* Material provided *
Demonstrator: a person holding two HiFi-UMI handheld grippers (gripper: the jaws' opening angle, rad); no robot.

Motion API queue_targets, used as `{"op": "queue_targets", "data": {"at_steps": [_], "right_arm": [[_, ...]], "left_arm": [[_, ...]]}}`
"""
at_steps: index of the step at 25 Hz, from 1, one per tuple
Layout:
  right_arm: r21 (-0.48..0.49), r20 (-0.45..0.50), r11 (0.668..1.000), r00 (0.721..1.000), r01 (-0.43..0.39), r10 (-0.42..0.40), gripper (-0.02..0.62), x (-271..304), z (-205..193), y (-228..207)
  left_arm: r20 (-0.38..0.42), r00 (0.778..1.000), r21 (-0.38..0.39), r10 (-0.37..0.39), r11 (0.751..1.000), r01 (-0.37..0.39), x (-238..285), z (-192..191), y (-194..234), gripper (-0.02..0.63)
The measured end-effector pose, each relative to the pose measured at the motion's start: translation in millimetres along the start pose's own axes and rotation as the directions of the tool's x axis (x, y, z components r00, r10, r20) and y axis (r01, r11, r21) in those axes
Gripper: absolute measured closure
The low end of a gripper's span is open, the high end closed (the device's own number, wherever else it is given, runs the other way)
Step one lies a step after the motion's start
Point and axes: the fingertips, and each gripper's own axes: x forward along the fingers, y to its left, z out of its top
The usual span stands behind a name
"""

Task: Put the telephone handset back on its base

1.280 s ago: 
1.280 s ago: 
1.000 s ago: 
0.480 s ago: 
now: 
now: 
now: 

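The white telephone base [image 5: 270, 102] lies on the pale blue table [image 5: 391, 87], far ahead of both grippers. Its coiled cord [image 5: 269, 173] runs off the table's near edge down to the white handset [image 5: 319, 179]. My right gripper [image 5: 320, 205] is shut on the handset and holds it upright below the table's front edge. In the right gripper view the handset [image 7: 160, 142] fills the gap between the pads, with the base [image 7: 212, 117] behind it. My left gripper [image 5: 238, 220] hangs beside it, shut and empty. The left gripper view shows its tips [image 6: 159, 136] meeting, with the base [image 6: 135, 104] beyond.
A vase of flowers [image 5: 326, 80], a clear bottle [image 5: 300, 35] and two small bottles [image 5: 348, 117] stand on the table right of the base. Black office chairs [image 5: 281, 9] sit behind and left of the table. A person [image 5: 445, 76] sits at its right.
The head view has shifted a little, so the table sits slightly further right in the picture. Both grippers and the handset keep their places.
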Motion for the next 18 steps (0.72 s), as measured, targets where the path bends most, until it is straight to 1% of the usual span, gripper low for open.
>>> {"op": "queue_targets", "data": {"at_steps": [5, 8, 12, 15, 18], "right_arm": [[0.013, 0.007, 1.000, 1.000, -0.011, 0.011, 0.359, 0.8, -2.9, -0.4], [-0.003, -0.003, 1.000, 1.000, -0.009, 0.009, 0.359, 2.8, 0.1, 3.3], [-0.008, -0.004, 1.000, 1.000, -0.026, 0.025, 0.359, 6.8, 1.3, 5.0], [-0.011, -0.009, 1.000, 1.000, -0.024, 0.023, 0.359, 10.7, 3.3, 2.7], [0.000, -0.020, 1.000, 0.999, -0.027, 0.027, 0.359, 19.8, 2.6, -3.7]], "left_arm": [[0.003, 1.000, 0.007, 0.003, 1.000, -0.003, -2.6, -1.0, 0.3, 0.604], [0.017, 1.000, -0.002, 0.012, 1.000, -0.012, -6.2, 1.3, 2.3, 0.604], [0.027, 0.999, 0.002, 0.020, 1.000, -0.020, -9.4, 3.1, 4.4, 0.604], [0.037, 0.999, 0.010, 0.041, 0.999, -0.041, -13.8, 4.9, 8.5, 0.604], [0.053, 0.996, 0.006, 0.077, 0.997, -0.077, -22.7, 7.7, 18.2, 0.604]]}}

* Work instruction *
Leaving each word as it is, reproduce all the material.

* Reply to the exercise *
Demonstrator: a person holding two HiFi-UMI handheld grippers (gripper: the jaws' opening angle, rad); no robot.

Motion API queue_targets, used as `{"op": "queue_targets", "data": {"at_steps": [_], "right_arm": [[_, ...]], "left_arm": [[_, ...]]}}`
"""
at_steps: index of the step at 25 Hz, from 1, one per tuple
Layout:
  right_arm: r21 (-0.48..0.49), r20 (-0.45..0.50), r11 (0.668..1.000), r00 (0.721..1.000), r01 (-0.43..0.39), r10 (-0.42..0.40), gripper (-0.02..0.62), x (-271..304), z (-205..193), y (-228..207)
  left_arm: r20 (-0.38..0.42), r00 (0.778..1.000), r21 (-0.38..0.39), r10 (-0.37..0.39), r11 (0.751..1.000), r01 (-0.37..0.39), x (-238..285), z (-192..191), y (-194..234), gripper (-0.02..0.63)
The measured end-effector pose, each relative to the pose measured at the motion's start: translation in millimetres along the start pose's own axes and rotation as the directions of the tool's x axis (x, y, z components r00, r10, r20) and y axis (r01, r11, r21) in those axes
Gripper: absolute measured closure
The low end of a gripper's span is open, the high end closed (the device's own number, wherever else it is given, runs the other way)
Step one lies a step after the motion's start
Point and axes: the fingertips, and each gripper's own axes: x forward along the fingers, y to its left, z out of its top
The usual span stands behind a name
"""

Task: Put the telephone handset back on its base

1.280 s ago: 
1.280 s ago: 
1.000 s ago: 
0.480 s ago: 
now: 
now: 
now: 

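The white telephone base [image 5: 270, 102] lies on the pale blue table [image 5: 391, 87], far ahead of both grippers. Its coiled cord [image 5: 269, 173] runs off the table's near edge down to the white handset [image 5: 319, 179]. My right gripper [image 5: 320, 205] is shut on the handset and holds it upright below the table's front edge. In the right gripper view the handset [image 7: 160, 142] fills the gap between the pads, with the base [image 7: 212, 117] behind it. My left gripper [image 5: 238, 220] hangs beside it, shut and empty. The left gripper view shows its tips [image 6: 159, 136] meeting, with the base [image 6: 135, 104] beyond.
A vase of flowers [image 5: 326, 80], a clear bottle [image 5: 300, 35] and two small bottles [image 5: 348, 117] stand on the table right of the base. Black office chairs [image 5: 281, 9] sit behind and left of the table. A person [image 5: 445, 76] sits at its right.
The head view has shifted a little, so the table sits slightly further right in the picture. Both grippers and the handset keep their places.
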Motion for the next 18 steps (0.72 s), as measured, targets where the path bends most, until it is straight to 1% of the usual span, gripper low for open.
>>> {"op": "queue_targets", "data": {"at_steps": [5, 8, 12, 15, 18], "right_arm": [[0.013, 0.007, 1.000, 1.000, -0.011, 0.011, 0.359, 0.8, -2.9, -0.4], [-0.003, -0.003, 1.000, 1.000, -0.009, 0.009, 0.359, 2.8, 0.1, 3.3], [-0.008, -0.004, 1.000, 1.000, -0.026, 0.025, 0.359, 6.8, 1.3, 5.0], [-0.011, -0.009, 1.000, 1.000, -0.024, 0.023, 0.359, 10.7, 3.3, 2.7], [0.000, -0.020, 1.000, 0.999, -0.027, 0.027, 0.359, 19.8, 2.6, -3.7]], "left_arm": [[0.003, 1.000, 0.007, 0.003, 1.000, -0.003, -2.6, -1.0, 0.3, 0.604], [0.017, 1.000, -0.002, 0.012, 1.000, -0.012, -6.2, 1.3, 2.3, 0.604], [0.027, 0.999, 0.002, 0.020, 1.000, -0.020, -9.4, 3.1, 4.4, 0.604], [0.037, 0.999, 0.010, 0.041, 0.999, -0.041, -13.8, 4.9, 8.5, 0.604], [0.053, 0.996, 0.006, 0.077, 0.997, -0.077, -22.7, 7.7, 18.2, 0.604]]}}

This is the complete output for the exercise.